È veramente la fine del 3-5-2?

18.09.2018 08:00 di  Davide Marchiol   vedi letture
È veramente la fine del 3-5-2?

Altro giro altra sconfitta. Siamo solo alla terza giornata di campionato, ma due debacle consecutive non sono mai piacevoli, specie se si considera che ora con un campionato a 19 squadre i margini d'errore si riducono. Dopo la vittoria alla prima contro lo Spezia, che aveva reso tutti un po' ottimisti, sono arrivate le cadute nel derby con il Padova e con il Benevento, al Penzo. Soprattutto quella contro i campani ha lasciato più di qualche domanda nell'aria. Un po' di pessimismo è riemerso, soprattutto tra i tifosi, visto che non tutti hanno digerito la rivoluzione tecnica e un mercato incentrato più sul trovare giovani promesse che giocatori affermati come qualcuno voleva. Normale che in un momento negativo la frangia degli scontenti prenda più forza, starà ora alla squadra ribaltare la situazione e far tornare l'entusiasmo dell'anno scorso.

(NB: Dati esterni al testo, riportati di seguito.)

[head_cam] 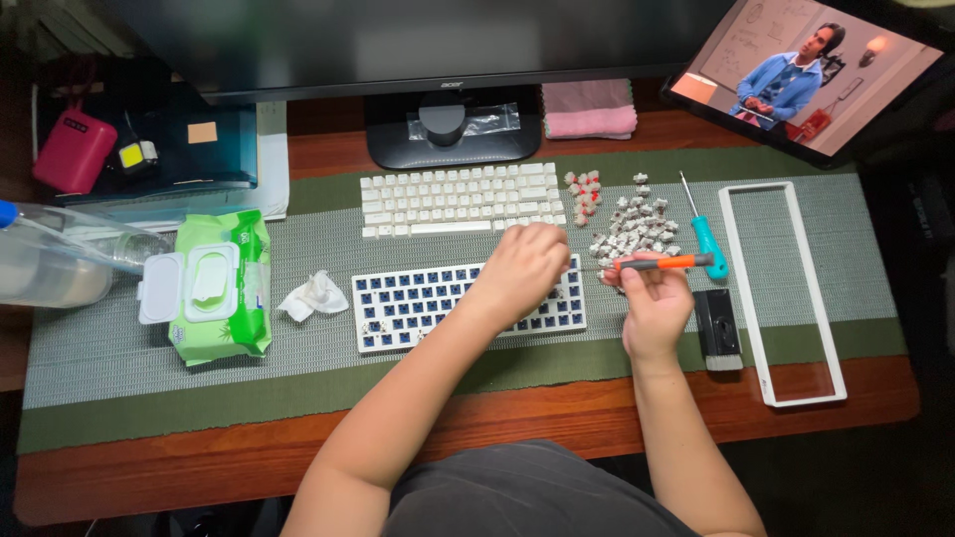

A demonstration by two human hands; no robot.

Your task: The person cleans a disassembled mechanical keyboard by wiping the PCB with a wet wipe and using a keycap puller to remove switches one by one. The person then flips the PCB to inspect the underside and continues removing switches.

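Head view: orange tool point(665, 263) gripped in right hand point(652, 308) (left hand point(522, 270) fisted over keyboard point(418, 304)).

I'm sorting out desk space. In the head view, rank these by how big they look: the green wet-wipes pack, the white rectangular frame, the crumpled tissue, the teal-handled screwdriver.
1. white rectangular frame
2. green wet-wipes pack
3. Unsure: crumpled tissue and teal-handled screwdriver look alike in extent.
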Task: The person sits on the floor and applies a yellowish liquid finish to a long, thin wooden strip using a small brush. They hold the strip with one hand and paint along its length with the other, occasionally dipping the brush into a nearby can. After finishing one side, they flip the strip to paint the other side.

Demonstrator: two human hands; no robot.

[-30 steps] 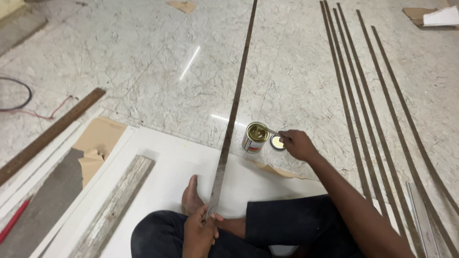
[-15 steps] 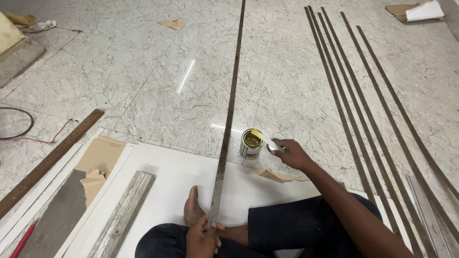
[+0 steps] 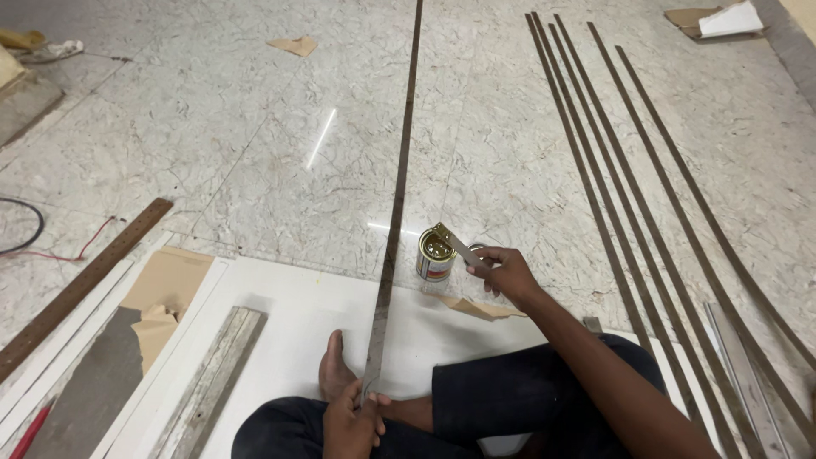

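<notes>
Metal strip (image 3: 395,204), small round tin (image 3: 435,254)

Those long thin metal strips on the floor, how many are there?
5: one strip held by the left hand, four strips lying side by side at right. More may lie beyond view.

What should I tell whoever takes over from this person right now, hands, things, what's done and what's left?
Left hand: grips the near end of the long metal strip, which runs away across the floor.
Right hand: holds a flat spatula, tip at the rim of the small open tin beside the strip.
Tin lid lies just behind the right hand.
More strips lie in a row to the right.
Done: tin opened, strip laid out and held.
Left: whether the held strip is coated cannot be told.
</notes>
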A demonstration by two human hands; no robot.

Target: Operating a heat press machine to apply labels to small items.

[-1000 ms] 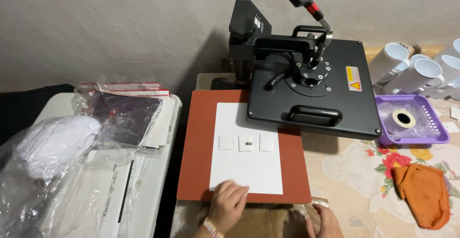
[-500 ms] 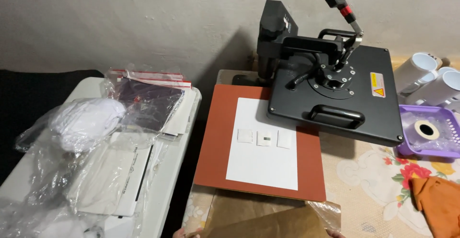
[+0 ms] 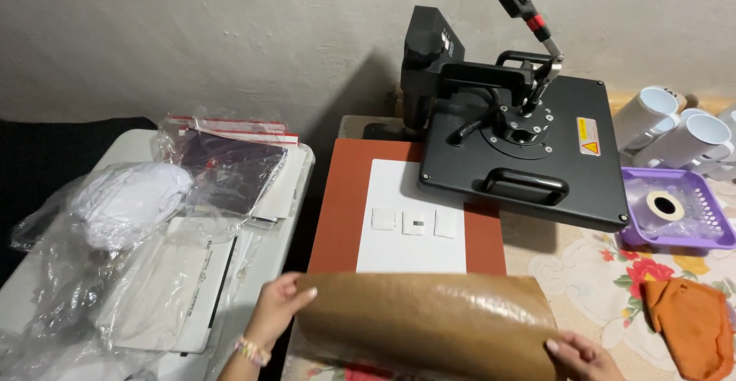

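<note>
Both hands grip a brown sheet at the red pad's near edge: left hand pinching its left edge, right hand its lower right corner (fingers curled). Half a second ago the sheet sat lower, hands barely visible.

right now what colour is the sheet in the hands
Tan brown and glossy sheet, seen in the head view.
</note>
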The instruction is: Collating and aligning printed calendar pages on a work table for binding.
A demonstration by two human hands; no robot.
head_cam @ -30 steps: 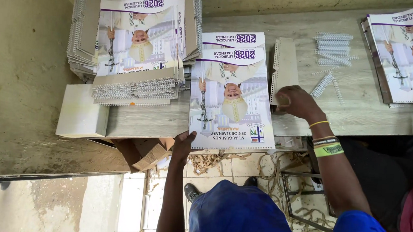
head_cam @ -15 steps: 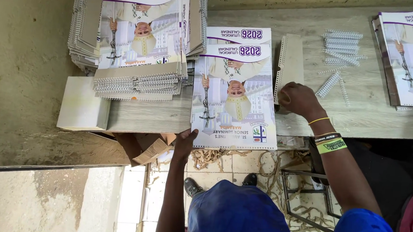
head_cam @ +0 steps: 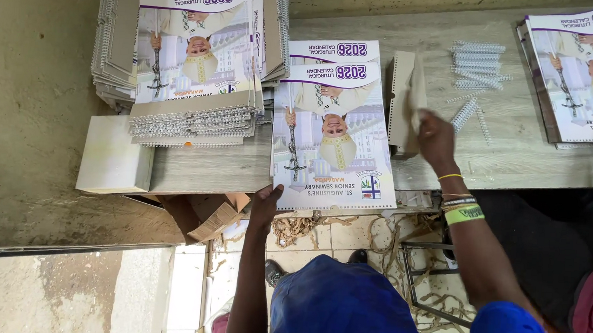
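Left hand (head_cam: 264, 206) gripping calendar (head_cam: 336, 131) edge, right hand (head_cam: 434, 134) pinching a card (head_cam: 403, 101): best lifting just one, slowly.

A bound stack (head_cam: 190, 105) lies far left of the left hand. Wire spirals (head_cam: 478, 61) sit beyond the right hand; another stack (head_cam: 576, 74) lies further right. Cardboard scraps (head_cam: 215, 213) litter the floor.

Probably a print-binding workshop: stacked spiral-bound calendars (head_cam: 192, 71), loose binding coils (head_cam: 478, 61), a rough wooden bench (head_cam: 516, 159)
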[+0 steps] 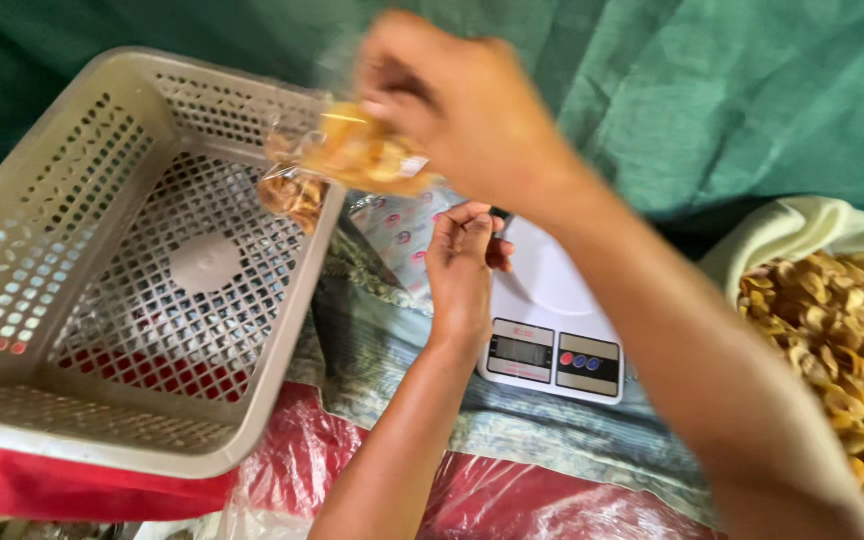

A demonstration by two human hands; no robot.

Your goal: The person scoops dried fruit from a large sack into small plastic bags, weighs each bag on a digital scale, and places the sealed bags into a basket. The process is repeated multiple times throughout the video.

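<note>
From the head camera, two hands show. The right hand has its fingers closed on one clear bag of chips, held above the near corner of one beige basket. The left hand rests curled at the edge of one white scale; whether its fingers pinch anything cannot be told. One heap of loose chips lies at the right on pale cloth, before a green cloth.
</note>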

Tutti i giocatori, almeno a parole, sono convinti che le qualità per fare una buona annata ci siano tutti, Dando per scontato che la squadra le qualità per rialzarsi le abbia tutte, dove si può andare a modificare qualcosa? La sensazione è che il 3-5-2 del tanto rimpianto Pippo non funzioni più così bene. Sia contro il Padova che contro il Benevento gli arancioneroverdi sono parsi più propositivi con schemi diversi e anche la difesa è parsa ritrovare la solidità improvvisamente smarrita solo una volta cambiate alcune posizioni. Problema di modulo dunque? Sicuramente non è l'unica motivazione, ma potrebbe essere una delle componenti del problema. Anche gli infortunii stanno pesando non poco, basti pensare all'assenza di Schiavone, in linea teorica il sostituto di Stulac, e di Litteri, il bomber di questa squadra. Proprio per questo forse bisogna iniziare a pensare a soluzioni diverse.

Contro il Benevento è stato fatto un grande secondo tempo ma, oltre alla maggior grinta messa in campo dai ragazzi, Vecchi ha anche fatto alcuni aggiustamenti importanti. Di Mariano posizionato dietro a una prima punta come Geijo e a un attaccante di movimento come Citro ha dato molta più vivacità all'attacco, che ha messo a segno entrambe le reti nei secondi 45 minuti. Ovviamente questo fa sì che ci si scopra un po' di più, ma la difesa è esperta e, con un trequartista, i due centrocampisti possono anche dar maggior aiuto alla retroguardia. Il gol di Tello d'altronde è arrivato da una disattenzione, non tanto da un problema tattico o da una giocata geniale degli avversari. Questo permetterebbe di dover aspettare con meno ansia il rientro di Schiavone e avere due punte con un Di Mariano così pimpante potrebbe rendere meno gravosa l'assenza di Littere. Sono ovviamente semplici ipotesi, ma Vecchi sta sicuramente pensando a soluzioni diversi, anche perchè la rosa è sì giovane, ma profonda e permette di mettere in pratica diverse idee. Contro il Lecce ci aspettiamo già un Venezia diverso, sicuramente nell'atteggiamento, vedremo nella tattica.